### Dataset content

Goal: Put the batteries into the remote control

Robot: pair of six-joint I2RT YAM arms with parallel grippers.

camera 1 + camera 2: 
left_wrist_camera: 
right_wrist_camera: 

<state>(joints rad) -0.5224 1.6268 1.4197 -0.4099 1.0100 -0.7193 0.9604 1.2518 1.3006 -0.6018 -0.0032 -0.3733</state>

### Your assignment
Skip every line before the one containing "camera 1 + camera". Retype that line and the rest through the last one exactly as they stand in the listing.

### Result of the exercise
camera 1 + camera 2: 
left_wrist_camera: 
right_wrist_camera: 

<state>(joints rad) -0.5224 1.6268 1.4197 -0.4099 1.0100 -0.7193 0.9604 1.2518 1.3006 -0.6018 -0.0032 -0.3733</state>

No more output is needed.